Aim of the exercise: In the entries below, find the lines that contain the word "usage" and copy them.
┄┄┄┄┄┄┄┄┄┄
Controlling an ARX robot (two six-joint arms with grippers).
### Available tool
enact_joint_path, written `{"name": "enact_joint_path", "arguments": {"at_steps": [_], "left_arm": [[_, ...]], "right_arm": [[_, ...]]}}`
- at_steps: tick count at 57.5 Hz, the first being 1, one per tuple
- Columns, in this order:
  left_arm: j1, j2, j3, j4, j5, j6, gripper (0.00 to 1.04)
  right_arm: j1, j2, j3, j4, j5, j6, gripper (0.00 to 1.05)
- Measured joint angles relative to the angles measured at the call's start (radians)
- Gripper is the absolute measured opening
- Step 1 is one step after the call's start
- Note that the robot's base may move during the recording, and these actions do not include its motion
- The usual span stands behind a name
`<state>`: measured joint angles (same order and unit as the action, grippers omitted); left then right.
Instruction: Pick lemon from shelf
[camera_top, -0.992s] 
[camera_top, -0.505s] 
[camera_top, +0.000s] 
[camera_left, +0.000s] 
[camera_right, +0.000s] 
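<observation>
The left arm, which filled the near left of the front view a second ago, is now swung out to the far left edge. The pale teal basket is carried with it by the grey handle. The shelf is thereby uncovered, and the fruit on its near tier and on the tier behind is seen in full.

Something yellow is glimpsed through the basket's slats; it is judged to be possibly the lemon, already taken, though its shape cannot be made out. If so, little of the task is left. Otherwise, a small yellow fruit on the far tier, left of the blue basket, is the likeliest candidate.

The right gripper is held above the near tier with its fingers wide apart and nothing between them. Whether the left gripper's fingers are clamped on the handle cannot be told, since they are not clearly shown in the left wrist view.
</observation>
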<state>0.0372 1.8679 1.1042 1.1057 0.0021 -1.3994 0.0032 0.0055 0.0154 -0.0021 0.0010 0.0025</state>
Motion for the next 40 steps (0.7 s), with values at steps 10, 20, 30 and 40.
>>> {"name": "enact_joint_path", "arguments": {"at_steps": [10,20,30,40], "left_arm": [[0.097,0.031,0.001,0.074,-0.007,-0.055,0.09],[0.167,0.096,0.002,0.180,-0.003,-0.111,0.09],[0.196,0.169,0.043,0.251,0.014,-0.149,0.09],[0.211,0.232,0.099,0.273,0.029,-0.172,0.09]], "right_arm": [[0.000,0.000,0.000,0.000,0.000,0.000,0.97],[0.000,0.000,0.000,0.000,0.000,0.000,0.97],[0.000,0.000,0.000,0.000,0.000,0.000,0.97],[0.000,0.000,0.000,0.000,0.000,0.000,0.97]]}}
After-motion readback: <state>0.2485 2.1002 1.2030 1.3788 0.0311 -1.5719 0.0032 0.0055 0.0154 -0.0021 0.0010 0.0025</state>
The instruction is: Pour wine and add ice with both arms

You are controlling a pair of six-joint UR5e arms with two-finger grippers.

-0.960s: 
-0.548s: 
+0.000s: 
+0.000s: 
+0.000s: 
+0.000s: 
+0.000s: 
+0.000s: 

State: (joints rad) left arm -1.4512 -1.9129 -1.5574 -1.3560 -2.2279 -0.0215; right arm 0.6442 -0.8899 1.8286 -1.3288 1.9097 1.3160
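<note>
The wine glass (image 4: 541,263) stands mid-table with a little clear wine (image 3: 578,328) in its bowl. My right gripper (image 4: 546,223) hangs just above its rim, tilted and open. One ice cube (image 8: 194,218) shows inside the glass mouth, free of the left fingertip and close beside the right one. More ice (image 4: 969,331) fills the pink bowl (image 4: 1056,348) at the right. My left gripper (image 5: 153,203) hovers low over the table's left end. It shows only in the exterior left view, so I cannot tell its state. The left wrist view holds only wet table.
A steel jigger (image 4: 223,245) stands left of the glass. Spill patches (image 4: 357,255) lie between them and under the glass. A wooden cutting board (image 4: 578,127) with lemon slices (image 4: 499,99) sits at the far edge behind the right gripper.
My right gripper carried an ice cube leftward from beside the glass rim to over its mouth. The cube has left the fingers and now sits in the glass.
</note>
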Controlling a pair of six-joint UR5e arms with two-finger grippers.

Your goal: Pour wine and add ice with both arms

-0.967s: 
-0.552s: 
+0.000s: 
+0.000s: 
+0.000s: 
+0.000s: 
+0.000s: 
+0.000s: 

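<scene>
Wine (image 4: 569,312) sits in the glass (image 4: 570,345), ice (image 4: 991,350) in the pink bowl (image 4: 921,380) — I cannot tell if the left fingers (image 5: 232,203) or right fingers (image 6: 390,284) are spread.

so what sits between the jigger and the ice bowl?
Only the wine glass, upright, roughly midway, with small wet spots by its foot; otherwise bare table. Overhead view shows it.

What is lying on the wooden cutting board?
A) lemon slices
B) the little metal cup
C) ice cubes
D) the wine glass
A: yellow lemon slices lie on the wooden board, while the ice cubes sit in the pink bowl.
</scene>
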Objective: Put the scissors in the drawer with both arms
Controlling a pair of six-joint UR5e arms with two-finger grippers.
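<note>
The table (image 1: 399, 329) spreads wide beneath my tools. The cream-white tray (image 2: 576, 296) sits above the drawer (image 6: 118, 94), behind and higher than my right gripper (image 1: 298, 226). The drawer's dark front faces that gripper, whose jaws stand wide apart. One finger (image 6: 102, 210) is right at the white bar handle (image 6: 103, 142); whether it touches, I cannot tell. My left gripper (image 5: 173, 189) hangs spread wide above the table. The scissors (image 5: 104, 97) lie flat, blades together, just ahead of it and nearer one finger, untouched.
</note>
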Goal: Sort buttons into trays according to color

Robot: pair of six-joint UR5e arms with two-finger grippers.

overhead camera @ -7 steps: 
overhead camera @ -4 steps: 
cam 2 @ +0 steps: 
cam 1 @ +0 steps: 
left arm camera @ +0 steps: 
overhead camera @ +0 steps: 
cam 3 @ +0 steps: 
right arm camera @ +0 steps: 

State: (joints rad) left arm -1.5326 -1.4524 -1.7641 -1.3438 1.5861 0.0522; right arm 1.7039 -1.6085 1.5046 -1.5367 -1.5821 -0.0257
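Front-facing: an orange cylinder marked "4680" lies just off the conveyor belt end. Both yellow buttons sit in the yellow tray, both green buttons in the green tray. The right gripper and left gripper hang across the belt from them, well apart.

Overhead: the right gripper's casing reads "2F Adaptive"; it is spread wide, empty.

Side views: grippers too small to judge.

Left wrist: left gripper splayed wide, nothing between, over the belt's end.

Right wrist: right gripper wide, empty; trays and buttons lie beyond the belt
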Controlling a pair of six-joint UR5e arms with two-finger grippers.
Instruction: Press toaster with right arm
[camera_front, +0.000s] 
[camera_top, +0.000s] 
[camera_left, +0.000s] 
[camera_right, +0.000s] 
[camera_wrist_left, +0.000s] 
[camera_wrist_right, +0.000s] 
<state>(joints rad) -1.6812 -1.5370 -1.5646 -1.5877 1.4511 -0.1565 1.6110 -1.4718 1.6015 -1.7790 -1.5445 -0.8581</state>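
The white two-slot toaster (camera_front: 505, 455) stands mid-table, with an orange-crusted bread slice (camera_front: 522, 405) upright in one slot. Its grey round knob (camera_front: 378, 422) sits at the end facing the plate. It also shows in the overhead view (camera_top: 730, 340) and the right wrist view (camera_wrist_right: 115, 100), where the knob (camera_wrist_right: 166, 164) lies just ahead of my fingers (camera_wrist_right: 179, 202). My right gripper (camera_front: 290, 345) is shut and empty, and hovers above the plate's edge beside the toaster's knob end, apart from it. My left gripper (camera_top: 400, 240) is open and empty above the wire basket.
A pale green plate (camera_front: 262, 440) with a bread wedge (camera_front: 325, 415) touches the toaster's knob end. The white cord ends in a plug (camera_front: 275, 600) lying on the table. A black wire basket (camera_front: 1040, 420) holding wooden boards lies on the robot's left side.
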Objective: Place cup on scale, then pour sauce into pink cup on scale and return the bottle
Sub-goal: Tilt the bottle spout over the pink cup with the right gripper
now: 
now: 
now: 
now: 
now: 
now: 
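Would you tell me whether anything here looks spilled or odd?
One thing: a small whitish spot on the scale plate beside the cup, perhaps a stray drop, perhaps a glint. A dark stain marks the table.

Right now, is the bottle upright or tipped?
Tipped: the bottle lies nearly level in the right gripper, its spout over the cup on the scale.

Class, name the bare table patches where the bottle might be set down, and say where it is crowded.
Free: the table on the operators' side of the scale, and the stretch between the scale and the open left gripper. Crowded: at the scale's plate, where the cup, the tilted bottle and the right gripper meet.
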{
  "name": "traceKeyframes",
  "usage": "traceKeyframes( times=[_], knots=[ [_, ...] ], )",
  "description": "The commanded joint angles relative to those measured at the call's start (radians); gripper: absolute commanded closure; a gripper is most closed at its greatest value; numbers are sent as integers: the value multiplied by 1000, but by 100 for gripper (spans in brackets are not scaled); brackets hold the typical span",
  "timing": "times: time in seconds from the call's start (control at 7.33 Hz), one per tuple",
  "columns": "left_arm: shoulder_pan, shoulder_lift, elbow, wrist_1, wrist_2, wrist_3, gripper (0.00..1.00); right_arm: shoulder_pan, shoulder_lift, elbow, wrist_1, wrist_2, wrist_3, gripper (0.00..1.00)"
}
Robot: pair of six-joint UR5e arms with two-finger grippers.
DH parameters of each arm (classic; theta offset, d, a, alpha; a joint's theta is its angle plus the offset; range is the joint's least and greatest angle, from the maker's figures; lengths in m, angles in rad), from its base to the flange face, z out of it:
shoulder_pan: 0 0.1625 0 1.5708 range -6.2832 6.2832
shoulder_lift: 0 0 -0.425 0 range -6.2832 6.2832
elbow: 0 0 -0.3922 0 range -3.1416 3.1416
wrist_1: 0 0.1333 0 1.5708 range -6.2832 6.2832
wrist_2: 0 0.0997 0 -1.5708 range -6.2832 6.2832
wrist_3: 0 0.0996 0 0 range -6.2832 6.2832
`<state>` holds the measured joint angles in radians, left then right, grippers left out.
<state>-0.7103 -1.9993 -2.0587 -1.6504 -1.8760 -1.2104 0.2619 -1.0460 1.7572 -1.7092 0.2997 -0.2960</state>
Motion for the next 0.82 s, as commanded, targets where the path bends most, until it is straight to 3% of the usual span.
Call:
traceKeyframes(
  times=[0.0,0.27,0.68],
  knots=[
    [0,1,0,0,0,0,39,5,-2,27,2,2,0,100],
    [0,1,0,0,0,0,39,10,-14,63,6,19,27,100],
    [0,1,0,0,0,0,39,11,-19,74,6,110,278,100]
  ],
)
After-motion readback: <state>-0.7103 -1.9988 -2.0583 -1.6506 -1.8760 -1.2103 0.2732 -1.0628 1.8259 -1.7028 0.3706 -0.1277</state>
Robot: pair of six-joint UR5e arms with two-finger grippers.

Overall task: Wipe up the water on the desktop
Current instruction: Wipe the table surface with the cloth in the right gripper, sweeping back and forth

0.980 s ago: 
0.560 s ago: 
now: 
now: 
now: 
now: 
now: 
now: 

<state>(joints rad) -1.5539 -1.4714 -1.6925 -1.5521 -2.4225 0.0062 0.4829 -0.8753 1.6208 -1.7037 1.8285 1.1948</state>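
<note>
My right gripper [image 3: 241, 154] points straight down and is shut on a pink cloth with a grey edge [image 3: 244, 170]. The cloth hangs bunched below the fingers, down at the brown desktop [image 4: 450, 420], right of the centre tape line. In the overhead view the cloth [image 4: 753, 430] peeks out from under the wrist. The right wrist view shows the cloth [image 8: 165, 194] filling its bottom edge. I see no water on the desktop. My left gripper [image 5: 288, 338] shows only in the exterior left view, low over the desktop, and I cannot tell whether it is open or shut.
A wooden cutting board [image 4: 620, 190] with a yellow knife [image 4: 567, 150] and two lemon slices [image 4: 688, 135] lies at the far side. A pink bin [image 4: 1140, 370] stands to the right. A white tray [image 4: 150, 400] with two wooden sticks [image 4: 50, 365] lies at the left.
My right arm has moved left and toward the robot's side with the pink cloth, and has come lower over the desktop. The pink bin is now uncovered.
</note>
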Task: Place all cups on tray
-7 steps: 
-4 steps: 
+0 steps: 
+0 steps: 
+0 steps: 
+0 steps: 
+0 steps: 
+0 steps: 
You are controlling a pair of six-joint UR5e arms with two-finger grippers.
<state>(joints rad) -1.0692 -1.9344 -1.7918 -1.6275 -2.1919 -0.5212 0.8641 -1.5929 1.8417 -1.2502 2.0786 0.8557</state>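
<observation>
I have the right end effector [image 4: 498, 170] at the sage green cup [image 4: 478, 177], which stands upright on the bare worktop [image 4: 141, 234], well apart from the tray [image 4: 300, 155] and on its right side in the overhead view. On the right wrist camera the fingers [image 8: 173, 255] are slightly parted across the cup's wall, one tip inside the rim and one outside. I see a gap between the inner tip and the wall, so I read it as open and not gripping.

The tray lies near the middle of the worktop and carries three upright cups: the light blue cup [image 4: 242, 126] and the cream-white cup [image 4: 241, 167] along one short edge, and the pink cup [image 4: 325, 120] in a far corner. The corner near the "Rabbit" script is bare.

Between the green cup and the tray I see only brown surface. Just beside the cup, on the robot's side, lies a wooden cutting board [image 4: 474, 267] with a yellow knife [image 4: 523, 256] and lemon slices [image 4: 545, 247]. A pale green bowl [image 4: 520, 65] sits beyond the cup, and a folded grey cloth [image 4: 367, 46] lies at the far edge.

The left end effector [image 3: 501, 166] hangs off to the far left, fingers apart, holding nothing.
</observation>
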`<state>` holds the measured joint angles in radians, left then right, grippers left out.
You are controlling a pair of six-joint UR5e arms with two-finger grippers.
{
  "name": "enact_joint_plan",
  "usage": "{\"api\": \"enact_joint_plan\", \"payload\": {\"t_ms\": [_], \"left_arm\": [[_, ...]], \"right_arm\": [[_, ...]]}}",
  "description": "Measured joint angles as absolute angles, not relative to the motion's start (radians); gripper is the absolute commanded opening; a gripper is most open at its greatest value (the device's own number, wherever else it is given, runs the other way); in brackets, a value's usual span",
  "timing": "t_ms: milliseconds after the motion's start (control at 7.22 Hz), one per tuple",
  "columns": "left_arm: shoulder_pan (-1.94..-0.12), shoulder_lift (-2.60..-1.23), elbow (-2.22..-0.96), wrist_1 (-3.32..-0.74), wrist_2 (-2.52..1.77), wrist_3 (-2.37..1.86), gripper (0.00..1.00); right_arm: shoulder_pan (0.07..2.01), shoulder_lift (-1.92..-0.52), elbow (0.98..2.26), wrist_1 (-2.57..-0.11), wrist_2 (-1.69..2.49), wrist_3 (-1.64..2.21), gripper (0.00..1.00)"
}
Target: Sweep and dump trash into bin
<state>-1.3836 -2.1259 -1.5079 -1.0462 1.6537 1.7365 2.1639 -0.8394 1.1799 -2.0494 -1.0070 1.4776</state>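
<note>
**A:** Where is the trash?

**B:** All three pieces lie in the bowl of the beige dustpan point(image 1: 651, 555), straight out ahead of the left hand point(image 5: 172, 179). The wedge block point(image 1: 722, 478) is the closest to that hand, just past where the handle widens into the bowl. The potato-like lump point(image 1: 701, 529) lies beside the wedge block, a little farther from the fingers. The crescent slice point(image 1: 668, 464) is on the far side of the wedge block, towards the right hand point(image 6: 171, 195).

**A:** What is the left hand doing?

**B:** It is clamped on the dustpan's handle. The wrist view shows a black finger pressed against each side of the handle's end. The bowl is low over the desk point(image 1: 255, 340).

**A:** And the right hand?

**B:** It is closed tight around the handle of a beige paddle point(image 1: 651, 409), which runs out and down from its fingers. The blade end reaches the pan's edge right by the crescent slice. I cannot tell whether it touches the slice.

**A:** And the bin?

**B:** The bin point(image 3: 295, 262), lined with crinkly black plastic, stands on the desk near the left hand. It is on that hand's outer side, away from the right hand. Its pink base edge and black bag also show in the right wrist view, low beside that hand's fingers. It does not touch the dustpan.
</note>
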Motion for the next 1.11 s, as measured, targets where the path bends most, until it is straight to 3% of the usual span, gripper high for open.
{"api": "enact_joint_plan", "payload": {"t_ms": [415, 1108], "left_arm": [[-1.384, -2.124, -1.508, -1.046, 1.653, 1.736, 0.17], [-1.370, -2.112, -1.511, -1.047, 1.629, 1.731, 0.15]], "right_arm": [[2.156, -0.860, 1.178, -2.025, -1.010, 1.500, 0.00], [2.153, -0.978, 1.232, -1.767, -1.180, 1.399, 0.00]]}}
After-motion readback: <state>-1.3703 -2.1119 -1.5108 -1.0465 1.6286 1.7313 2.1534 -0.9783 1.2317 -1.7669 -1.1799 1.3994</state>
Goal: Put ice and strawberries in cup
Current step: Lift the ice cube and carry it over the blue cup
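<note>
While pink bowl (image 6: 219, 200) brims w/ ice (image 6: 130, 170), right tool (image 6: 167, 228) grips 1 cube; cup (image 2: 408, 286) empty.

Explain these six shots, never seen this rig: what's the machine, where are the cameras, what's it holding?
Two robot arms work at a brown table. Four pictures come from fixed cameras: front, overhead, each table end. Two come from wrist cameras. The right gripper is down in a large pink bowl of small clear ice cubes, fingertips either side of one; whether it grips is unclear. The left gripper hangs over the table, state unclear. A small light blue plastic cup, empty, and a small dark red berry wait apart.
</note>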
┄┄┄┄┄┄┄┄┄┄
Answer to the problem:
  "usage": "traceKeyframes( times=[_], knots=[ [_, ...] ], )",
  "usage": "{\"api\": \"enact_joint_plan\", \"payload\": {\"t_ms\": [_], \"left_arm\": [[_, ...]], \"right_arm\": [[_, ...]]}}",

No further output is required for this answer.